The three insurers have additionally created investigation committees to look into the allegations following press reports, according to their recent investor presentations.

BigMotor in the week of July 17 released a report indicating that workers had engaged in automobile insurance fraud, The Japan News reported. The early-September resignation of Sompo Japan Insurance President Giichi Shirakawa, reportedly over the company’s handling of allegedly fraudulent claims, is among the biggest fallouts from the BigMotor scandal, which is up for regulatory investigation.

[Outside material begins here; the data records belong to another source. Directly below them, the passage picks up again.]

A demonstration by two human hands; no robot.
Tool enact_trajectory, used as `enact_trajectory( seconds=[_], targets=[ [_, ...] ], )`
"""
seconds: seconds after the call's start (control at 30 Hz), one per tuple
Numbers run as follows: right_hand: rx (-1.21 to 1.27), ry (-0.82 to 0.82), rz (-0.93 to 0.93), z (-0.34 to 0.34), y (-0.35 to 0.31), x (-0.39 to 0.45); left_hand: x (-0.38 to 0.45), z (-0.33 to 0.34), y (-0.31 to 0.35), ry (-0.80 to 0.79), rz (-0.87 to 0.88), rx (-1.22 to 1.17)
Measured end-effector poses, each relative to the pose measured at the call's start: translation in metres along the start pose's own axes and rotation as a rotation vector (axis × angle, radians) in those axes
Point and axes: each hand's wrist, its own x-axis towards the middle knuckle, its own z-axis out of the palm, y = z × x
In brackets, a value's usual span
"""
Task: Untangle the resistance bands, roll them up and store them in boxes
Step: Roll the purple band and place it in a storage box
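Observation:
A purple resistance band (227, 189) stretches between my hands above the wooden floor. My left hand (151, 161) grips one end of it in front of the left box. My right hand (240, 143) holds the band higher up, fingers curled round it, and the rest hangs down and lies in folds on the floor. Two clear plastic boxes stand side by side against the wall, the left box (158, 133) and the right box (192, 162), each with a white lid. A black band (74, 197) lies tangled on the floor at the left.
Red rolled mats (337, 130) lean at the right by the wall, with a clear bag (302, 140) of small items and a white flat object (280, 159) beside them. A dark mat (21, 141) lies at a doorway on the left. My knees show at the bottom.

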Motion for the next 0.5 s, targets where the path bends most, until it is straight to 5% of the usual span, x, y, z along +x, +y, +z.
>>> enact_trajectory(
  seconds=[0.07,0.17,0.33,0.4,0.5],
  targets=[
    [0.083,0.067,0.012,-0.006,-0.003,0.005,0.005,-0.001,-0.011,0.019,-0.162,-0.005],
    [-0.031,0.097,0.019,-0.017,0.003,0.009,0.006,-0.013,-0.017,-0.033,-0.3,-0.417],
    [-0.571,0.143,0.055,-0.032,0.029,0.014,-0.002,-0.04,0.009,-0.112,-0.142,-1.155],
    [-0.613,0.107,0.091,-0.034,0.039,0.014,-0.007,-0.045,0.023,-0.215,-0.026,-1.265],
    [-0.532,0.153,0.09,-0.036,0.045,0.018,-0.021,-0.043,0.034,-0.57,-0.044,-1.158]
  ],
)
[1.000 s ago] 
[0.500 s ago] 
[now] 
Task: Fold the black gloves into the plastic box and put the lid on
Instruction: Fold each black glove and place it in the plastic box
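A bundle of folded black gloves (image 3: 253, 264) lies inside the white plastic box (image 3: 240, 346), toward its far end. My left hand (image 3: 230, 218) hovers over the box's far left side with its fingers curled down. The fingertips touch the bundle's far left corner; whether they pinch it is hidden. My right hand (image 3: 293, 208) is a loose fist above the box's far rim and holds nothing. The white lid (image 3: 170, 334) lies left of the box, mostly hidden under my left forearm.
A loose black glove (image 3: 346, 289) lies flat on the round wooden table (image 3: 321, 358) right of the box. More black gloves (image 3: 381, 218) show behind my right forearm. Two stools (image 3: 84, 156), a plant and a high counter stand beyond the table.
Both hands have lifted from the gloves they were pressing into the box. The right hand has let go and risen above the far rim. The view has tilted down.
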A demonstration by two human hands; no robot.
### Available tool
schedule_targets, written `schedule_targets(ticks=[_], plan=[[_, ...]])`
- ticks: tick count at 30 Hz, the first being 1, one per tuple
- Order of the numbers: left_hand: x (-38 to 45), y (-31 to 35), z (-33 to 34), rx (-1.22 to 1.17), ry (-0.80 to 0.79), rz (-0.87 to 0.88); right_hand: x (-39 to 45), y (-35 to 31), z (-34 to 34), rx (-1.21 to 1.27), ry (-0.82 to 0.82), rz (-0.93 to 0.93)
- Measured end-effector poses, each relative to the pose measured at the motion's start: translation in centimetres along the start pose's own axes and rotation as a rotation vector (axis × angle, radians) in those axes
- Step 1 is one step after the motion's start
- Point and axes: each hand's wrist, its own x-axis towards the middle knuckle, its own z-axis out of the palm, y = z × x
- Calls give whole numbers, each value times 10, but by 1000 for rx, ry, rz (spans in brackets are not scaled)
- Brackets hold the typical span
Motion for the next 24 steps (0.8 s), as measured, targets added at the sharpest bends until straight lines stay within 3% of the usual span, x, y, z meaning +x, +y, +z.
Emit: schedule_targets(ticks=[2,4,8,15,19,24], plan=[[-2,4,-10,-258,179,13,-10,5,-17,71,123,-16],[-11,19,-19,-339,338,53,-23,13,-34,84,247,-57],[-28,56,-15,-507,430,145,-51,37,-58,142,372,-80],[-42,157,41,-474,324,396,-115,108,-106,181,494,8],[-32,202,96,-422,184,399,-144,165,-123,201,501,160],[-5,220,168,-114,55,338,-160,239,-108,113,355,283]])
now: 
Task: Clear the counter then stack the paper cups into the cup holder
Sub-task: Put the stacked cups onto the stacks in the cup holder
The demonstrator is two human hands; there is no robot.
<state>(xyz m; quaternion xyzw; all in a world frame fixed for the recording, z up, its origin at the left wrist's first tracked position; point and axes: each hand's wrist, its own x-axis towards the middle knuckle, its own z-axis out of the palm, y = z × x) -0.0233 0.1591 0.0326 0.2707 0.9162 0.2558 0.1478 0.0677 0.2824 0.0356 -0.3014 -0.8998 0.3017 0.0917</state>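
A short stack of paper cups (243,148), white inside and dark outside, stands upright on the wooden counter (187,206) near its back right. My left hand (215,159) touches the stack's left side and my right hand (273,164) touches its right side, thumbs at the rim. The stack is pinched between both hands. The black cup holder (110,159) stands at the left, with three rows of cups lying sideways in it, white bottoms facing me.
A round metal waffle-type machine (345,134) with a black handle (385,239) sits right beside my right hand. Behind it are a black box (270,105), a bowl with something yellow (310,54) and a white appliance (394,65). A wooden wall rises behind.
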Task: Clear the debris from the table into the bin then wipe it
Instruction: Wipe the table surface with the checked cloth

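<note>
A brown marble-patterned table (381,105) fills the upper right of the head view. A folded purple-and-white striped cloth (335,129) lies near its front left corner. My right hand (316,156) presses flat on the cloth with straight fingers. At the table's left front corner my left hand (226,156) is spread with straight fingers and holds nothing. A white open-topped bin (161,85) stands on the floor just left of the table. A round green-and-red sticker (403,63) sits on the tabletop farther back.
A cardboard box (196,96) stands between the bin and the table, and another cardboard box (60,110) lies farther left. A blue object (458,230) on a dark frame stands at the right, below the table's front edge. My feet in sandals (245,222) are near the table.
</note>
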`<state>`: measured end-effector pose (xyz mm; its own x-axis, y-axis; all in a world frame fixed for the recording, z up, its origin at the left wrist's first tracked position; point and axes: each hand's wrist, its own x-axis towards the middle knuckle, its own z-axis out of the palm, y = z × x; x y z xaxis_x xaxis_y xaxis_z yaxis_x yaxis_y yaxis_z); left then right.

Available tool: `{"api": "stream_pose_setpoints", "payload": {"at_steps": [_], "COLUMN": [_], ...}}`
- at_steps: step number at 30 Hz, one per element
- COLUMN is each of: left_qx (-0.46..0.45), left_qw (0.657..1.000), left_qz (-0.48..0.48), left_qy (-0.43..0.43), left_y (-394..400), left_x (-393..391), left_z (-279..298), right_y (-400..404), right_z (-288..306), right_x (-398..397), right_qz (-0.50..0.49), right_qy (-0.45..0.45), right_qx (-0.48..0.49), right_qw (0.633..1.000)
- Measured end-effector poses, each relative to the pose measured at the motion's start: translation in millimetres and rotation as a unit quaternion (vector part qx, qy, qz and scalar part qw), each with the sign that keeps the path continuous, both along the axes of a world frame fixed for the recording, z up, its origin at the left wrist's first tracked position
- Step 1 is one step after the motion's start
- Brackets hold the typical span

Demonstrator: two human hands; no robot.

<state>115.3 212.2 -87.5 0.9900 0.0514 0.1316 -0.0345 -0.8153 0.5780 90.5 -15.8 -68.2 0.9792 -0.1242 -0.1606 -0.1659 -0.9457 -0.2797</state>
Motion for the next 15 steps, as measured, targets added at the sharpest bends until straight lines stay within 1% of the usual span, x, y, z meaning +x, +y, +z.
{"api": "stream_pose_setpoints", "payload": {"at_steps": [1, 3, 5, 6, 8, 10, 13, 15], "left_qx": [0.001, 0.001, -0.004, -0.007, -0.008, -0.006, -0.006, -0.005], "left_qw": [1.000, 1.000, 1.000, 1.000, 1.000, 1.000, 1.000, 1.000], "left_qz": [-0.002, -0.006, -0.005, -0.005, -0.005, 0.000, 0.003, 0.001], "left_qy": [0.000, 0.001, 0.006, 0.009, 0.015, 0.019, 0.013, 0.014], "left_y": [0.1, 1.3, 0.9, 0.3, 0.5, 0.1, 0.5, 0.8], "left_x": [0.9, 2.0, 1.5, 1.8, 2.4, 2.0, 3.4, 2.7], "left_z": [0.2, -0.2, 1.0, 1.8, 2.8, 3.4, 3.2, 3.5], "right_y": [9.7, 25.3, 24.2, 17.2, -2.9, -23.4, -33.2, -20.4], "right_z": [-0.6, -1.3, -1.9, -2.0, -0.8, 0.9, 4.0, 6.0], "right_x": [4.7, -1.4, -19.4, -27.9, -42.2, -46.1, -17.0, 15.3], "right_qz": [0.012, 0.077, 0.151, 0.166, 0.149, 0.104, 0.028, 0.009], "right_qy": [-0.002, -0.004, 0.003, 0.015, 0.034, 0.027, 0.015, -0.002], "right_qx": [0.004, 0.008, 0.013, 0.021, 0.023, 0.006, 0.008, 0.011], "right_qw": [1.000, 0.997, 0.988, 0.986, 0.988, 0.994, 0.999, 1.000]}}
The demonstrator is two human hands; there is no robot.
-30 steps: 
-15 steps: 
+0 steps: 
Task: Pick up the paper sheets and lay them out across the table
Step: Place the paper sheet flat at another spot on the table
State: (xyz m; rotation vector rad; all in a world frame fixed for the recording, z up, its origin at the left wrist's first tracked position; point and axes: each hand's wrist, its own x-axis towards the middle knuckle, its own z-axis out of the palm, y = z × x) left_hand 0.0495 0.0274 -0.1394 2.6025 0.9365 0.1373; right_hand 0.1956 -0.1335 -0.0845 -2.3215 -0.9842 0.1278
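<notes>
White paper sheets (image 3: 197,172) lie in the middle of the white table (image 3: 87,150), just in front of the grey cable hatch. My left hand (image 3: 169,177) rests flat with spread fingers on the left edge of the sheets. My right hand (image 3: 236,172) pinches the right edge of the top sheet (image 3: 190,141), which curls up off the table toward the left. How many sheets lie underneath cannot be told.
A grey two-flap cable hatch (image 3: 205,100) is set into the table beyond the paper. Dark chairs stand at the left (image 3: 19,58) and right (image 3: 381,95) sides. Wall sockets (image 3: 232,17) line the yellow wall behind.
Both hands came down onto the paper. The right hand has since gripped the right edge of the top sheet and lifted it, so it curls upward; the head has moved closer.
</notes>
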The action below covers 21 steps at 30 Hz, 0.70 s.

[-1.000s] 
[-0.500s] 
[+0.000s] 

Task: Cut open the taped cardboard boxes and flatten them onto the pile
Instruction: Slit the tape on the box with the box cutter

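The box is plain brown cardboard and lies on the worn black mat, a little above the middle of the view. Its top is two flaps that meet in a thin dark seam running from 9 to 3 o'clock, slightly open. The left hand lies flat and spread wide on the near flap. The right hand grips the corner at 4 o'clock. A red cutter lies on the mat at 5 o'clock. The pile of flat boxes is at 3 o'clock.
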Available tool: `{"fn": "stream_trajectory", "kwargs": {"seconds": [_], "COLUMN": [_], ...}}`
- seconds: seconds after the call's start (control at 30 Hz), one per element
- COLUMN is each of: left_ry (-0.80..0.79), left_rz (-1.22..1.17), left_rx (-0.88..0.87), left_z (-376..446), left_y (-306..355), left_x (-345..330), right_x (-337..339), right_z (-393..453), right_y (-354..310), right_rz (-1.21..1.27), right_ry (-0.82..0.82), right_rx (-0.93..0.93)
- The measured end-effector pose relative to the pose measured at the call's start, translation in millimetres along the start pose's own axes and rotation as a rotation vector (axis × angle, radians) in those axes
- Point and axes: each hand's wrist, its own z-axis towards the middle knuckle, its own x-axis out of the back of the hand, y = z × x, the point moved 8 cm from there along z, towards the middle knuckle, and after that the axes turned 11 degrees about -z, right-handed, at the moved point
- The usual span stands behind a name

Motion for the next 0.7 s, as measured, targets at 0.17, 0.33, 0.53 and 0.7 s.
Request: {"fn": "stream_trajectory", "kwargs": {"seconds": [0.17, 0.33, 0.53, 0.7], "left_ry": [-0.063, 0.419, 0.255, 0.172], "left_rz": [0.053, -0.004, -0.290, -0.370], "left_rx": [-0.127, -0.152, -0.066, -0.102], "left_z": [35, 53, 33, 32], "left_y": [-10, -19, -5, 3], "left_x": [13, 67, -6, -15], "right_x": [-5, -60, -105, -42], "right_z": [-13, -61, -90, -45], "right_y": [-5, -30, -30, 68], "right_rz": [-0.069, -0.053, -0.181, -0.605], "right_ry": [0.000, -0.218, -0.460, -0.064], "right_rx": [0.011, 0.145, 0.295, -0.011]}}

The shares at all three dropped after Japan's Financial Services Agency (FSA) announced two weeks later, on July 31, that it was probing the allegations. Shares, however, quickly rebounded when the companies started releasing their financial results a week later. Stocks wavered again in late September following media reports that the insurers likely violated antitrust regulations in dealings with more than 100 clients, as internal investigations revealed widespread price-fixing.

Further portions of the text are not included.